Your assignment
A verbatim copy of the listing is the expected output.
◇ ◇ ◇ ◇ ◇
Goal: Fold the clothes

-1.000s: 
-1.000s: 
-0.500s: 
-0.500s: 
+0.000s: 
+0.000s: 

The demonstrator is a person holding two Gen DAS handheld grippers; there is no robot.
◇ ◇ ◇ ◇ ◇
Answer area
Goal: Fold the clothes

-1.000s: 
-1.000s: 
-0.500s: 
-0.500s: 
+0.000s: 
+0.000s: 

The demonstrator is a person holding two Gen DAS handheld grippers; there is no robot.

The output is complete, and nothing more is needed.